### WHAT IS BEING ASKED
Everything in the records must appear again exactly, except the images.

### INPUT RECORDS
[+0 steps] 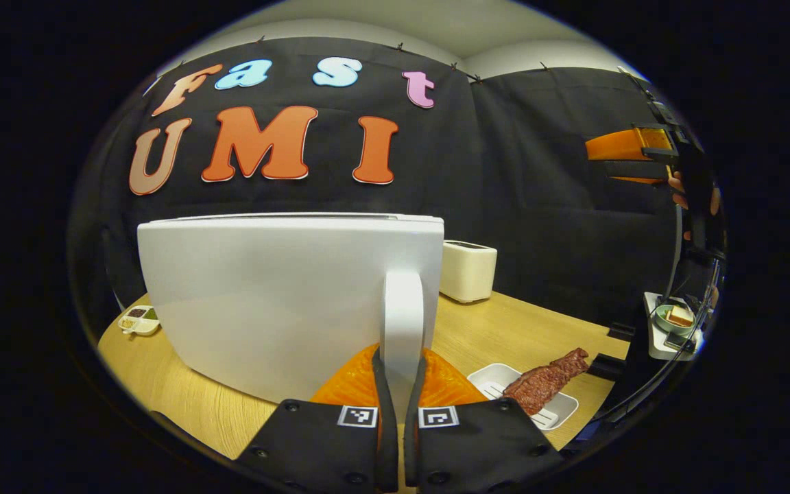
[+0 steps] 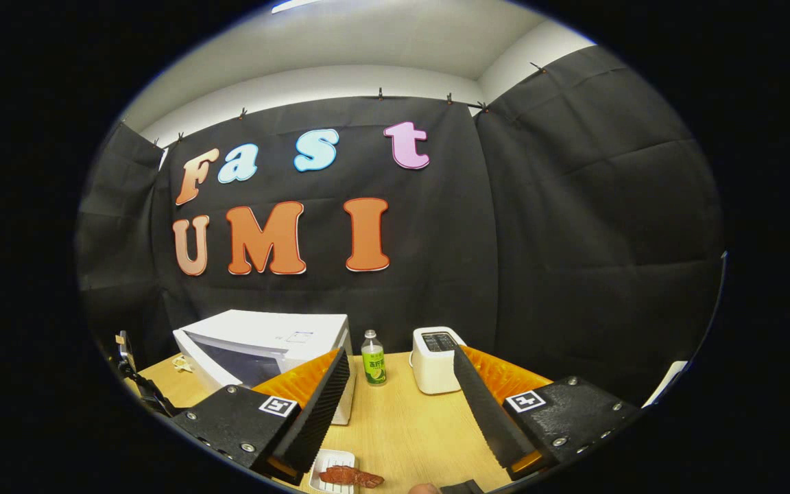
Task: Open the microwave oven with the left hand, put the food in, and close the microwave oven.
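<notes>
Right now the microwave oven (image 1: pixel 285 295), a smooth white box on the pale wooden table (image 1: pixel 505 329), fills my near view because my left gripper (image 1: pixel 398 384) is pinched narrow around its rounded upright handle (image 1: pixel 402 322), ready, I judge, to pull the door. Off to the side, the food (image 1: pixel 546 381), a rough reddish-brown slab, lies across a shallow white tray (image 1: pixel 494 377), within easy reach of my right gripper (image 2: pixel 395 405), held spread wide and empty above it.

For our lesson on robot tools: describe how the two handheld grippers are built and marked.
The left gripper has two black blocks with screws, each bearing a square black-and-white tag, with orange ribbed parts behind. The right gripper has the same blocks, tags and orange parts, plus long ridged fingers.
</notes>
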Motion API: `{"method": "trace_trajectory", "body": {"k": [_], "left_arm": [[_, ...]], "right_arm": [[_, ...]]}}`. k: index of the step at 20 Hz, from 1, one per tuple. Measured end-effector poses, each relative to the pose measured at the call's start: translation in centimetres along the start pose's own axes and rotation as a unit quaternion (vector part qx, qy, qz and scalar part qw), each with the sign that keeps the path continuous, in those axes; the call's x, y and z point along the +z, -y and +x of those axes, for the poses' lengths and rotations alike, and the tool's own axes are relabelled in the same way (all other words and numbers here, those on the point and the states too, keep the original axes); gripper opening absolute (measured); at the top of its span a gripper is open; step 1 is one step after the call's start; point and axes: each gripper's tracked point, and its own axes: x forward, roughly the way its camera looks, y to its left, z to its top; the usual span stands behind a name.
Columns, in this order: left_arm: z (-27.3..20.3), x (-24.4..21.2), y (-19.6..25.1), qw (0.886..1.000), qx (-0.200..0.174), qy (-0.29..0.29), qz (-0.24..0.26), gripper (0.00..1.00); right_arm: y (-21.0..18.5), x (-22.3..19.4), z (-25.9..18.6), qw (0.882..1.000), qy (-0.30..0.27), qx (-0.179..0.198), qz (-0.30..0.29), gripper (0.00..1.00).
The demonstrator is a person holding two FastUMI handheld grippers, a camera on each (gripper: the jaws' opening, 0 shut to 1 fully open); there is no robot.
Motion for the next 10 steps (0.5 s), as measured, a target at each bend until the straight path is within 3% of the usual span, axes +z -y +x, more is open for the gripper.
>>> {"method": "trace_trajectory", "body": {"k": [10], "left_arm": [[-8.7, -0.7, -2.9, 0.999, 0.034, -0.001, 0.003, 0.08]], "right_arm": [[-4.5, -1.0, -1.1, 0.999, -0.009, 0.042, 0.004, 0.95]]}}
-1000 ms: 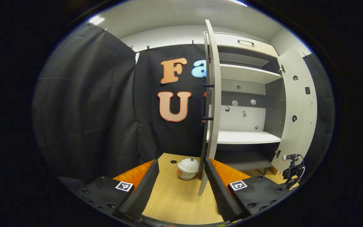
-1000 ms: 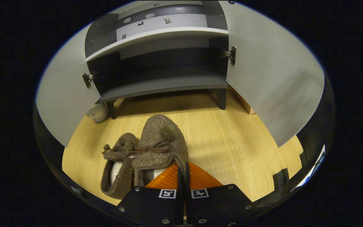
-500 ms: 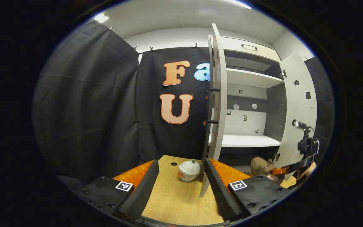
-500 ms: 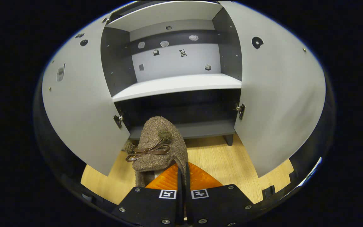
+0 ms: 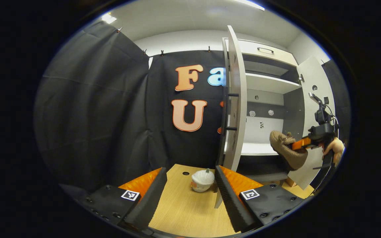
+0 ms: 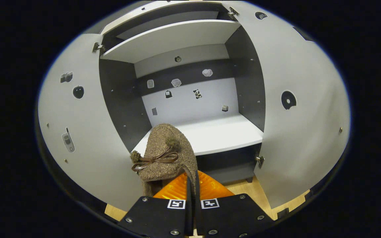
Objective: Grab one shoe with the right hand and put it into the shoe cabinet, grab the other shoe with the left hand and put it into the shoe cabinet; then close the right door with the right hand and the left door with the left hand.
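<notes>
So the right hand-held gripper (image 6: 192, 185) has lifted the shoe (image 6: 165, 152) off the floor, clamped on its rim, now level with the cabinet's white shelf (image 6: 220, 134). Placement looks next. Left hand-held gripper (image 5: 190, 195) hangs open, empty, by the left door (image 5: 238, 99).

black screw-studded left gripper (image 5: 190, 195) base plates, square coded markers, possibly ribbed fingers
</notes>
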Available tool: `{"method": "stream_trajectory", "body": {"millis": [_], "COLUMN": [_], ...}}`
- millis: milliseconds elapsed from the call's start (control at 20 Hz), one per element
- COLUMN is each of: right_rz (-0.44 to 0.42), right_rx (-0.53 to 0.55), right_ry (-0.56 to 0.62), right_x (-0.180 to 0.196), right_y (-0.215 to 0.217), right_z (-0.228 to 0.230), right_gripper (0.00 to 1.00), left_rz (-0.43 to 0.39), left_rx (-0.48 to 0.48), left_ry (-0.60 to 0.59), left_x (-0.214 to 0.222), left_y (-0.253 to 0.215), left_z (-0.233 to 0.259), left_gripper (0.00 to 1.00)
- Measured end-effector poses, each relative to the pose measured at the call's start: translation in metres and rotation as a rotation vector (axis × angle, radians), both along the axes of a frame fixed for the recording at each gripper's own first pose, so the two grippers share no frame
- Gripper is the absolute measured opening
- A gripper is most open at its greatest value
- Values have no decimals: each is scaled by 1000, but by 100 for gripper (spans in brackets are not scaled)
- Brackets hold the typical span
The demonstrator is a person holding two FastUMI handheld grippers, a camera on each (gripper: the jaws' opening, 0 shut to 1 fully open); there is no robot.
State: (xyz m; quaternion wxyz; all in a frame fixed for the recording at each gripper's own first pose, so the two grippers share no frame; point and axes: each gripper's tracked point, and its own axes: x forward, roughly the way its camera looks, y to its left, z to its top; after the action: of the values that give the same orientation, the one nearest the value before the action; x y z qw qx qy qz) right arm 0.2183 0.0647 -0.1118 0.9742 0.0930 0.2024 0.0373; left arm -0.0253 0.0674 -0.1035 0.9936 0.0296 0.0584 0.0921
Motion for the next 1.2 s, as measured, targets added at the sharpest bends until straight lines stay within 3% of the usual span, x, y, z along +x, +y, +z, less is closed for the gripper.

### RESPONSE FOR THIS EXERCISE
[+0 steps] 
[+0 steps] 
Task: Open the microwave oven with the left hand, put the food in, and close the microwave oven.
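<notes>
Right now the microwave oven (image 1: pixel 285 295), a smooth white box on the pale wooden table (image 1: pixel 505 329), fills my near view because my left gripper (image 1: pixel 398 384) is pinched narrow around its rounded upright handle (image 1: pixel 402 322), ready, I judge, to pull the door. Off to the side, the food (image 1: pixel 546 381), a rough reddish-brown slab, lies across a shallow white tray (image 1: pixel 494 377), within easy reach of my right gripper (image 2: pixel 395 405), held spread wide and empty above it.

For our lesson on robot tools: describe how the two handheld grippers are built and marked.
The left gripper has two black blocks with screws, each bearing a square black-and-white tag, with orange ribbed parts behind. The right gripper has the same blocks, tags and orange parts, plus long ridged fingers.
</notes>
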Motion API: `{"method": "trace_trajectory", "body": {"k": [_], "left_arm": [[_, ...]], "right_arm": [[_, ...]]}}`. k: index of the step at 20 Hz, from 1, one per tuple. Measured end-effector poses, each relative to the pose measured at the call's start: translation in centimetres along the start pose's own axes and rotation as a unit quaternion (vector part qx, qy, qz and scalar part qw), each with the sign that keeps the path continuous, in those axes; the call's x, y and z point along the +z, -y and +x of those axes, for the poses' lengths and rotations alike, and the tool's own axes are relabelled in the same way (all other words and numbers here, those on the point and the states too, keep the original axes); gripper opening absolute (measured); at the top of its span a gripper is open; step 1 is one step after the call's start; point and axes: each gripper's tracked point, and its own axes: x forward, roughly the way its camera looks, y to its left, z to its top; the usual span stands behind a name.
Columns, in this order: left_arm: z (-27.3..20.3), x (-24.4..21.2), y (-19.6..25.1), qw (0.886..1.000), qx (-0.200..0.174), qy (-0.29..0.29), qz (-0.24..0.26), gripper (0.00..1.00); right_arm: y (-21.0..18.5), x (-22.3..19.4), z (-25.9..18.6), qw (0.882..1.000), qy (-0.30..0.27), qx (-0.179..0.198), qz (-0.30..0.29), gripper (0.00..1.00).
The demonstrator is a person holding two FastUMI handheld grippers, a camera on each (gripper: the jaws' opening, 0 shut to 1 fully open); there is no robot.
Motion for the next 10 steps (0.5 s), as measured, a target at each bend until the straight path is within 3% of the usual span, axes +z -y +x, more is open for the gripper.
>>> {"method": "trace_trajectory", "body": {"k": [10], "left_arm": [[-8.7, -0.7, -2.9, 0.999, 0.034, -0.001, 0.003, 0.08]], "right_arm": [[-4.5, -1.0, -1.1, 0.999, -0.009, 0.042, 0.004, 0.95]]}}
-1000 ms: 
-1000 ms: 
-500 ms: 
-500 ms: 
+0 ms: 
+0 ms: 
Objective: Grab one shoe with the right hand and put it into the shoe cabinet, grab the other shoe with the left hand and put it into the shoe cabinet; then close the right door with the right hand and the left door with the left hand.
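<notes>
So the right hand-held gripper (image 6: 192, 185) has lifted the shoe (image 6: 165, 152) off the floor, clamped on its rim, now level with the cabinet's white shelf (image 6: 220, 134). Placement looks next. Left hand-held gripper (image 5: 190, 195) hangs open, empty, by the left door (image 5: 238, 99).

black screw-studded left gripper (image 5: 190, 195) base plates, square coded markers, possibly ribbed fingers
</notes>
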Available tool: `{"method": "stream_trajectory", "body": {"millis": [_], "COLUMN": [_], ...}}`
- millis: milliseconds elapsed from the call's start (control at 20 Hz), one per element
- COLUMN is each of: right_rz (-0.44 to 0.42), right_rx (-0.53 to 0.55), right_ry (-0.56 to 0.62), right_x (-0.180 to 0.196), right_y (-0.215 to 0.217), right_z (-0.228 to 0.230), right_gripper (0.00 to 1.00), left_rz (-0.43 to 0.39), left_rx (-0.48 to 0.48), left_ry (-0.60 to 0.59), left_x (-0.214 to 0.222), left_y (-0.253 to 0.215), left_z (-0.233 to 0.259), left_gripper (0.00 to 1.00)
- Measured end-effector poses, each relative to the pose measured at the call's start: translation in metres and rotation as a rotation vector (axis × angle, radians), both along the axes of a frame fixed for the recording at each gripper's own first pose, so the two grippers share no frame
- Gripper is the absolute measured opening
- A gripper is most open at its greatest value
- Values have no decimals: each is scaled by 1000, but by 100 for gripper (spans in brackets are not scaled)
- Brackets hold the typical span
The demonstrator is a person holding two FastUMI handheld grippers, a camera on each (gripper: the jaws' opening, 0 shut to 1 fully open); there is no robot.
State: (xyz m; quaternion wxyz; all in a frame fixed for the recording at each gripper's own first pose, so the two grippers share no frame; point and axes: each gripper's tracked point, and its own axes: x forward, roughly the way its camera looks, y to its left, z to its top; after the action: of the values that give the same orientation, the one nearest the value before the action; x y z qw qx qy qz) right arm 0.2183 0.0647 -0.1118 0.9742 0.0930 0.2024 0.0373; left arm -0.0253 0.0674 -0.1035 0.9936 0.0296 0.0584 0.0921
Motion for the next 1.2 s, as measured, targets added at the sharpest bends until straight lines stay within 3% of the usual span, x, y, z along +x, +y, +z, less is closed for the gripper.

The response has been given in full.